§ PROBLEM REQUIREMENTS:
Repeat all of the data exactly. Leave nothing out.

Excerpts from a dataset

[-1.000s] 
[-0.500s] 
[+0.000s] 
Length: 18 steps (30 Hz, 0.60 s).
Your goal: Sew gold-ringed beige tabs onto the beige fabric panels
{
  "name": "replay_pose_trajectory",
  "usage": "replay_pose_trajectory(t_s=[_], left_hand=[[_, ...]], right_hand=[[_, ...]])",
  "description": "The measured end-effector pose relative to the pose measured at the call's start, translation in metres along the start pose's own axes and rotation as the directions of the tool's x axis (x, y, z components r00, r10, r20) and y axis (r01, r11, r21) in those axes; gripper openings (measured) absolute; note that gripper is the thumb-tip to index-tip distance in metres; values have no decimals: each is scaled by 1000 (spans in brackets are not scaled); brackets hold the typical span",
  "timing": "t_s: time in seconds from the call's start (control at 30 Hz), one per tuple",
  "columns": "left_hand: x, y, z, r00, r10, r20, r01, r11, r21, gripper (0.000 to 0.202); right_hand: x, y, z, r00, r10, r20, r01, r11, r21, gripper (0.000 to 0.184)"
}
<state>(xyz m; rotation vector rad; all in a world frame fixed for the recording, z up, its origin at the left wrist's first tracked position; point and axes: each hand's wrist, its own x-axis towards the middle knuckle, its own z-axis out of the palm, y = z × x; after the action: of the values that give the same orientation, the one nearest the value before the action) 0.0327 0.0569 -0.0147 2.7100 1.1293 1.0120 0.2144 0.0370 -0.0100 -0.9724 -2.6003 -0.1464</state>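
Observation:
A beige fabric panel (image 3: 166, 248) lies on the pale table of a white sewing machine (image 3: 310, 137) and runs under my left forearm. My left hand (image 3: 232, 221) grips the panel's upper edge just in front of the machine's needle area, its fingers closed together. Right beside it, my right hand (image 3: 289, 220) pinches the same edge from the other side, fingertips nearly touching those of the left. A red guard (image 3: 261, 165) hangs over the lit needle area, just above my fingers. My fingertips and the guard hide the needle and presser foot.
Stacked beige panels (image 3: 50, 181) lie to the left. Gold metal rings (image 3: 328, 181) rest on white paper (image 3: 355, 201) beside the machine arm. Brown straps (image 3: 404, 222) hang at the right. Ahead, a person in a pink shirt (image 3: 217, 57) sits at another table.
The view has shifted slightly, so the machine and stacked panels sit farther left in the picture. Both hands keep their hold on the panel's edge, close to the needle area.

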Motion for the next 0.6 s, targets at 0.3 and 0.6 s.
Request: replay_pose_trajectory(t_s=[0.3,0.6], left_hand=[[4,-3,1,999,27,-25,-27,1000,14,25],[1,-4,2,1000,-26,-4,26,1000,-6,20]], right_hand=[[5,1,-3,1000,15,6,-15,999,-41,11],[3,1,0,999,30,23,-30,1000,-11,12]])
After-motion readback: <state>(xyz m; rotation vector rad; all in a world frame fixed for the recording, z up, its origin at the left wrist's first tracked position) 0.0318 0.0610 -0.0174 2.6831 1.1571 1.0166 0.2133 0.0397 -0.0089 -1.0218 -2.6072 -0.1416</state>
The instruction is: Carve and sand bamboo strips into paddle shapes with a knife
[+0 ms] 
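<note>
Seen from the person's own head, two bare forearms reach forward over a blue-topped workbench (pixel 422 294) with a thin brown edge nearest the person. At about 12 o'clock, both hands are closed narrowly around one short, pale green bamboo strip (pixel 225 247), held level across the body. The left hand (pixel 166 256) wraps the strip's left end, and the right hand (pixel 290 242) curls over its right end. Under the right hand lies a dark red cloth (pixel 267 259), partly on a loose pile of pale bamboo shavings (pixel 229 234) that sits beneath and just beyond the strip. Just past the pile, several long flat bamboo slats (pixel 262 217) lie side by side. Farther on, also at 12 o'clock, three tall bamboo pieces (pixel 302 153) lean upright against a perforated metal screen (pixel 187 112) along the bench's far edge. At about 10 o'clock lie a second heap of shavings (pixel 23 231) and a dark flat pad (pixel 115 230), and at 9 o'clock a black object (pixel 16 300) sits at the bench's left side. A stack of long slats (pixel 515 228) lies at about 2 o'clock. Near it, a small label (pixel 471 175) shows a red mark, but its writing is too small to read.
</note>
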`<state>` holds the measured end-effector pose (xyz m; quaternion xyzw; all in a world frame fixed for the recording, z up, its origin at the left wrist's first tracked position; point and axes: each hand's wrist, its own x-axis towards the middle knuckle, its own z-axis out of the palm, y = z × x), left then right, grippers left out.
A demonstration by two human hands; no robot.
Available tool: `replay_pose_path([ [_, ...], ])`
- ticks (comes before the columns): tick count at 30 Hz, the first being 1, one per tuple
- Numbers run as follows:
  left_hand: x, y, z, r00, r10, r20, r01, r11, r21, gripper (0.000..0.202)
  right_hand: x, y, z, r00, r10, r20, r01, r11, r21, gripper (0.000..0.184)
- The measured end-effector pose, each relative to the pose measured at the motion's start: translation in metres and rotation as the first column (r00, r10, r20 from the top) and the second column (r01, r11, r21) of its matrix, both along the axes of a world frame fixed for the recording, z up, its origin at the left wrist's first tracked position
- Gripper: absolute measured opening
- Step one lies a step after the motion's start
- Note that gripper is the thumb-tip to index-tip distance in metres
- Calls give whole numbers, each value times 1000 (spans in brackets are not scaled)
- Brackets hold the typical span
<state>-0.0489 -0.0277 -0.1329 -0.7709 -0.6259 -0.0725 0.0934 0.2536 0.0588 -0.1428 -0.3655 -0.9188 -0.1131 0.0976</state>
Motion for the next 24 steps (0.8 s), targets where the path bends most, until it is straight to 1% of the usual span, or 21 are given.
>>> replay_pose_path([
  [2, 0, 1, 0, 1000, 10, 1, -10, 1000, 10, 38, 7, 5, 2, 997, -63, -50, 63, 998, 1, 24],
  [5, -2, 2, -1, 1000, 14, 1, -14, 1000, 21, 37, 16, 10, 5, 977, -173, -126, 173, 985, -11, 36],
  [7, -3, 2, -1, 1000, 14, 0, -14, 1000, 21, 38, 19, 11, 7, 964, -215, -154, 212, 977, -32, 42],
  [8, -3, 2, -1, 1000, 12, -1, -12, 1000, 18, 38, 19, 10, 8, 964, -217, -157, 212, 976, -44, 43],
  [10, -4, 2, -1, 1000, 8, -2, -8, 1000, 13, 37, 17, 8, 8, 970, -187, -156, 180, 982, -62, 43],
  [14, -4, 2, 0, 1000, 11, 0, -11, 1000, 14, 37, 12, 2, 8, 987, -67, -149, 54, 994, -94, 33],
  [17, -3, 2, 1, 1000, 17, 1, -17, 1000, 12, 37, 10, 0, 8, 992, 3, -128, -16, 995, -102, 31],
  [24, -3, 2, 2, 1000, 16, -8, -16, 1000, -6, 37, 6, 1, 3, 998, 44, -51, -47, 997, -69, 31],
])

§ PROBLEM SOLUTION:
[-1.000s] 
[-0.500s] 
[+0.000s] 
Length: 18 steps (30 Hz, 0.60 s).
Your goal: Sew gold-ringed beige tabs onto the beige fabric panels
{
  "name": "replay_pose_trajectory",
  "usage": "replay_pose_trajectory(t_s=[_], left_hand=[[_, ...]], right_hand=[[_, ...]])",
  "description": "The measured end-effector pose relative to the pose measured at the call's start, translation in metres along the start pose's own axes and rotation as the directions of the tool's x axis (x, y, z components r00, r10, r20) and y axis (r01, r11, r21) in those axes; gripper openings (measured) absolute; note that gripper is the thumb-tip to index-tip distance in metres; values have no decimals: each is scaled by 1000 (spans in brackets are not scaled); brackets hold the typical span",
  "timing": "t_s: time in seconds from the call's start (control at 30 Hz), one per tuple",
  "columns": "left_hand: x, y, z, r00, r10, r20, r01, r11, r21, gripper (0.000 to 0.202); right_hand: x, y, z, r00, r10, r20, r01, r11, r21, gripper (0.000 to 0.184)"
}
<state>(xyz m; rotation vector rad; all in a world frame fixed for the recording, z up, its origin at the left wrist's first tracked position; point and axes: each hand's wrist, its own x-axis towards the middle knuckle, its own z-axis out of the palm, y = z × x; after the action: of the values that give the same orientation, the one nearest the value before the action) 0.0327 0.0569 -0.0147 2.7100 1.1293 1.0120 0.2144 0.0370 -0.0100 -0.9724 -2.6003 -0.1464</state>
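Observation:
A beige fabric panel (image 3: 166, 248) lies on the pale table of a white sewing machine (image 3: 310, 137) and runs under my left forearm. My left hand (image 3: 232, 221) grips the panel's upper edge just in front of the machine's needle area, its fingers closed together. Right beside it, my right hand (image 3: 289, 220) pinches the same edge from the other side, fingertips nearly touching those of the left. A red guard (image 3: 261, 165) hangs over the lit needle area, just above my fingers. My fingertips and the guard hide the needle and presser foot.
Stacked beige panels (image 3: 50, 181) lie to the left. Gold metal rings (image 3: 328, 181) rest on white paper (image 3: 355, 201) beside the machine arm. Brown straps (image 3: 404, 222) hang at the right. Ahead, a person in a pink shirt (image 3: 217, 57) sits at another table.
The view has shifted slightly, so the machine and stacked panels sit farther left in the picture. Both hands keep their hold on the panel's edge, close to the needle area.
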
Motion for the next 0.6 s, targets at 0.3 and 0.6 s.
Request: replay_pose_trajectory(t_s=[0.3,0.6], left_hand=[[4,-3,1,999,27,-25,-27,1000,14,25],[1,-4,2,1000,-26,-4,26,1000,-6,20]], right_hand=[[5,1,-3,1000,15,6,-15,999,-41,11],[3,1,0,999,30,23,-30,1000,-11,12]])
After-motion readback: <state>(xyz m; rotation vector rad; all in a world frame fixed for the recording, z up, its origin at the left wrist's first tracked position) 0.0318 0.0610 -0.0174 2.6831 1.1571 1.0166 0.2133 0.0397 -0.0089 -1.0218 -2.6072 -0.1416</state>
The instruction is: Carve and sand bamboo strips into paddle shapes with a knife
[+0 ms] 
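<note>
Seen from the person's own head, two bare forearms reach forward over a blue-topped workbench (pixel 422 294) with a thin brown edge nearest the person. At about 12 o'clock, both hands are closed narrowly around one short, pale green bamboo strip (pixel 225 247), held level across the body. The left hand (pixel 166 256) wraps the strip's left end, and the right hand (pixel 290 242) curls over its right end. Under the right hand lies a dark red cloth (pixel 267 259), partly on a loose pile of pale bamboo shavings (pixel 229 234) that sits beneath and just beyond the strip. Just past the pile, several long flat bamboo slats (pixel 262 217) lie side by side. Farther on, also at 12 o'clock, three tall bamboo pieces (pixel 302 153) lean upright against a perforated metal screen (pixel 187 112) along the bench's far edge. At about 10 o'clock lie a second heap of shavings (pixel 23 231) and a dark flat pad (pixel 115 230), and at 9 o'clock a black object (pixel 16 300) sits at the bench's left side. A stack of long slats (pixel 515 228) lies at about 2 o'clock. Near it, a small label (pixel 471 175) shows a red mark, but its writing is too small to read.
</note>
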`<state>` holds the measured end-effector pose (xyz m; quaternion xyzw; all in a world frame fixed for the recording, z up, its origin at the left wrist's first tracked position; point and axes: each hand's wrist, its own x-axis towards the middle knuckle, its own z-axis out of the palm, y = z × x), left then right, grippers left out.
A demonstration by two human hands; no robot.
Available tool: `replay_pose_path([ [_, ...], ])`
- ticks (comes before the columns): tick count at 30 Hz, the first being 1, one per tuple
- Numbers run as follows:
  left_hand: x, y, z, r00, r10, r20, r01, r11, r21, gripper (0.000..0.202)
  right_hand: x, y, z, r00, r10, r20, r01, r11, r21, gripper (0.000..0.184)
- The measured end-effector pose, each relative to the pose measured at the motion's start: translation in metres and rotation as the first column (r00, r10, r20 from the top) and the second column (r01, r11, r21) of its matrix, both along the axes of a world frame fixed for the recording, z up, its origin at the left wrist's first tracked position
- Gripper: absolute measured opening
- Step one lies a step after the motion's start
- Note that gripper is the thumb-tip to index-tip distance in metres
- Calls give whole numbers, each value times 1000 (spans in brackets are not scaled)
- Brackets hold the typical span
<state>-0.0489 -0.0277 -0.1329 -0.7709 -0.6259 -0.0725 0.0934 0.2536 0.0588 -0.1428 -0.3655 -0.9188 -0.1131 0.0976</state>
Motion for the next 24 steps (0.8 s), targets where the path bends most, until it is straight to 1% of the usual span, or 21 are given.
>>> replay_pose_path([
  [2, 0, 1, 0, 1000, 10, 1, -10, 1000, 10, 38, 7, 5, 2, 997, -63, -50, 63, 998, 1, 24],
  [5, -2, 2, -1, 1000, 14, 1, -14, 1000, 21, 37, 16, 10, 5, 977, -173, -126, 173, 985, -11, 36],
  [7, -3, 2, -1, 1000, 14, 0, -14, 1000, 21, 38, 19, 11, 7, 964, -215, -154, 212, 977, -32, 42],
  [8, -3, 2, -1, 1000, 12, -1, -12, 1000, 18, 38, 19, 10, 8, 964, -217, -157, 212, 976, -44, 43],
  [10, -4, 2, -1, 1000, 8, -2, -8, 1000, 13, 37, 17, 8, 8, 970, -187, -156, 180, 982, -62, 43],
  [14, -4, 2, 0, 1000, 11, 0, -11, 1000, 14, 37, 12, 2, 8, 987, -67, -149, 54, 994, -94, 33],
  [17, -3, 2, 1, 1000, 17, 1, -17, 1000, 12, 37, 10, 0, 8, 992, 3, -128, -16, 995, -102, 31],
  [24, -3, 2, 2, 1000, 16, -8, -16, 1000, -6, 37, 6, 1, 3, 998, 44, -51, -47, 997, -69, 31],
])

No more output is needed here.